**TASK STATEMENT:**
The answer is the number of lines in the data that contain the word "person"; give it alone.

**MATERIAL FOR THE TASK:**
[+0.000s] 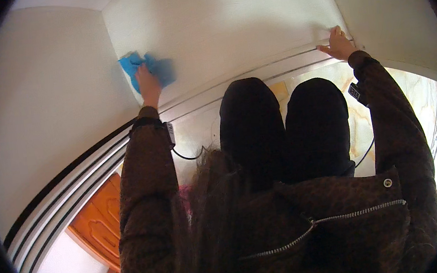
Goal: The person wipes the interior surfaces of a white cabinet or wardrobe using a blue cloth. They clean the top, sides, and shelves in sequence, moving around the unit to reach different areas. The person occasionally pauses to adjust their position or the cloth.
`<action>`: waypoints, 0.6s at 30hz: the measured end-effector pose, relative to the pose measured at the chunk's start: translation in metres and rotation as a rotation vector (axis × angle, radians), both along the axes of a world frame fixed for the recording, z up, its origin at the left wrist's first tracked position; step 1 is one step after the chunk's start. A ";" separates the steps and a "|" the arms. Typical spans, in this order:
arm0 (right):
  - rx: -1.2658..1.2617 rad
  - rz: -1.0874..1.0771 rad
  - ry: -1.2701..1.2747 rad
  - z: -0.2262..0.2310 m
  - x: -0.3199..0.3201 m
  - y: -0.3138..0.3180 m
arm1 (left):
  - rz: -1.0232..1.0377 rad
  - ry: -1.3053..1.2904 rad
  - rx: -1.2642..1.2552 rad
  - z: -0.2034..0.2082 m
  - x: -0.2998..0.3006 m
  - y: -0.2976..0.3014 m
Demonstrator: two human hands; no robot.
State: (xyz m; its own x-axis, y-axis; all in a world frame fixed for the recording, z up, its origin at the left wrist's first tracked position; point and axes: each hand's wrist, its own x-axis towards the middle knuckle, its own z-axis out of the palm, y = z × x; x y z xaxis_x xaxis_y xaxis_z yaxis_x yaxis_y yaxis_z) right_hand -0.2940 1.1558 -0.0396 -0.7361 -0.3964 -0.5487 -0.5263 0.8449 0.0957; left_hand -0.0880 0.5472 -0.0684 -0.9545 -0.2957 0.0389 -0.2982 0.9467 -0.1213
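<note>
My left hand [149, 85] presses a crumpled blue cloth [164, 70] into the left inner corner of a white cupboard, where the side wall [60, 73] meets the white bottom board [235, 35]. Its fingers are closed on the cloth, partly hidden by its folds. At the right end of the front edge, my right hand [340, 46] rests with thumb and fingers apart, nothing in it. Beneath that hand runs a pale sliding-door track [254, 73] with narrow grooves.
My knees [251, 117] are bent close to the track. Left of me stand white door-frame rails with black edging [70, 177] and an orange-brown wooden panel [100, 216]. Marbled floor tiles [409, 92] lie at right. Cables [186, 155] hang from my wrists.
</note>
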 end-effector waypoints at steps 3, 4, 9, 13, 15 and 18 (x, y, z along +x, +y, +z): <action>0.240 0.182 -0.179 0.008 -0.017 -0.012 | -0.089 0.039 0.202 0.014 -0.023 0.038; 0.060 0.097 -0.079 0.013 -0.018 -0.018 | -0.177 0.143 0.275 0.020 -0.034 0.064; -0.520 0.312 0.102 0.046 -0.012 -0.077 | -0.527 0.076 0.381 0.042 -0.079 0.200; -0.738 0.423 0.030 0.078 0.022 -0.127 | -0.621 0.103 0.476 0.071 -0.080 0.232; -0.721 0.465 -0.066 0.091 0.042 -0.150 | -0.529 0.106 0.464 0.086 -0.067 0.225; -1.129 0.633 0.046 0.092 0.081 -0.185 | -0.253 0.140 0.415 0.091 -0.039 0.223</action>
State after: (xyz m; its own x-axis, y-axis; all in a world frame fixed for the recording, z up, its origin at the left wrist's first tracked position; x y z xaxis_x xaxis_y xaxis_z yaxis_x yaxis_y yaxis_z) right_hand -0.2127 0.9713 0.0524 -0.2607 -0.9049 0.3364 -0.8772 0.0765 -0.4741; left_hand -0.1271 0.7702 0.0230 -0.9923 -0.0738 0.0995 -0.0402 0.9516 0.3048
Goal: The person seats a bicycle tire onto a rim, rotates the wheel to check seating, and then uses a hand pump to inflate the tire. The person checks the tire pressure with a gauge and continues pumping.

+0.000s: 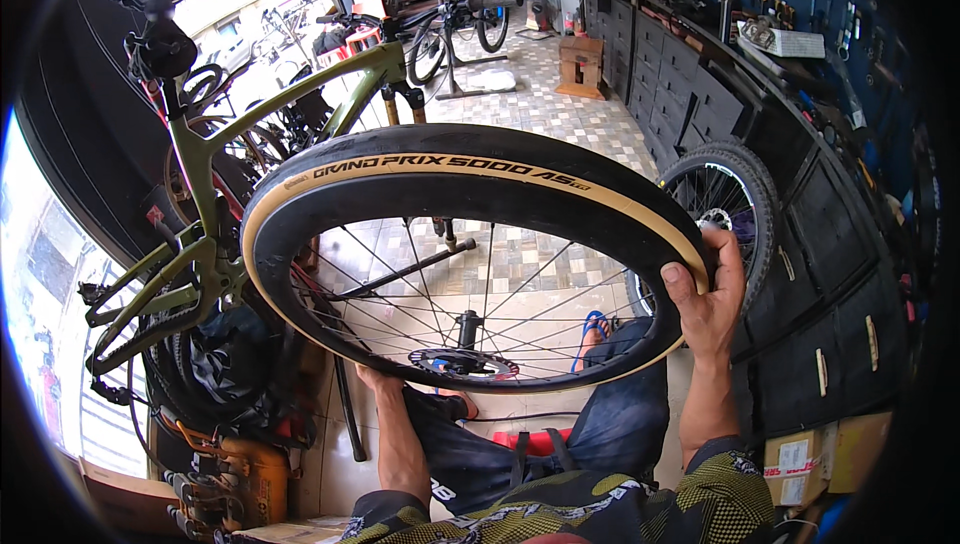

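Observation:
A bicycle wheel (480,201) with a deep black rim is held tilted above my lap. Its black tyre has a tan sidewall with dark printing. Thin black spokes run to a black hub (467,328), and a brake disc (487,369) sits at the hub's lower side. My right hand (712,289) grips the wheel at its right edge, with the thumb on the sidewall and the fingers wrapped around the tread. Under the near left edge, my left hand (380,381) supports the wheel; its fingers are mostly hidden beneath the rim.
An olive bicycle frame (245,124) stands close on the left. Below it is an orange machine (255,479), probably a compressor. Dark drawer cabinets (650,64) line the right side, with another wheel (770,204) leaning there. A cardboard box (800,464) lies at lower right.

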`<control>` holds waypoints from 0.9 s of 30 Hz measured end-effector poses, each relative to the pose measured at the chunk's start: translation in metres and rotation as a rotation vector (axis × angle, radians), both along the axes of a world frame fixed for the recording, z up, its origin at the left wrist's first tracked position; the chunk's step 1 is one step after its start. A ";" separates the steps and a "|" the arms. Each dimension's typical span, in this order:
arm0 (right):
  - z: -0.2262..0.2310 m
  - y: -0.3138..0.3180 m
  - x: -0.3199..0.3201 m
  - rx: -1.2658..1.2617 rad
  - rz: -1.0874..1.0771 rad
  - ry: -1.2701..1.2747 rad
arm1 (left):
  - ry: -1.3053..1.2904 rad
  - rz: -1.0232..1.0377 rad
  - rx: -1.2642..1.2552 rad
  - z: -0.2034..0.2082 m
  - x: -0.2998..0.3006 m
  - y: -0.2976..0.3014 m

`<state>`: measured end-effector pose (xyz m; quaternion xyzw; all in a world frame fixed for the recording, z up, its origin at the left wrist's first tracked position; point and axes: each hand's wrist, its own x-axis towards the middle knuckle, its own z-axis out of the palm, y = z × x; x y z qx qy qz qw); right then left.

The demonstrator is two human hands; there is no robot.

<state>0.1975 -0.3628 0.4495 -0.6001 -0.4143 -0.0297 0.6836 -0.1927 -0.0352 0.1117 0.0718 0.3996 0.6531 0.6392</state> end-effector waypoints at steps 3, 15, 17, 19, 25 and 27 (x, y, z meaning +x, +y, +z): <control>0.002 0.002 -0.002 -0.005 -0.018 -0.024 | 0.017 0.002 -0.001 -0.001 -0.001 0.001; 0.009 0.006 -0.007 -0.030 -0.064 -0.045 | -0.043 -0.054 -0.023 -0.004 -0.002 0.002; 0.010 0.006 -0.007 -0.028 -0.070 -0.055 | -0.051 -0.056 -0.033 -0.002 -0.002 0.001; 0.009 0.008 -0.008 -0.015 -0.073 -0.063 | -0.043 -0.049 -0.053 0.000 -0.002 0.001; 0.014 0.009 -0.002 -0.029 -0.101 -0.067 | 0.062 -0.023 0.019 -0.001 -0.004 -0.001; 0.015 0.010 0.003 -0.028 -0.092 -0.056 | 0.121 -0.060 0.064 -0.004 -0.010 -0.005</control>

**PROBLEM SOLUTION:**
2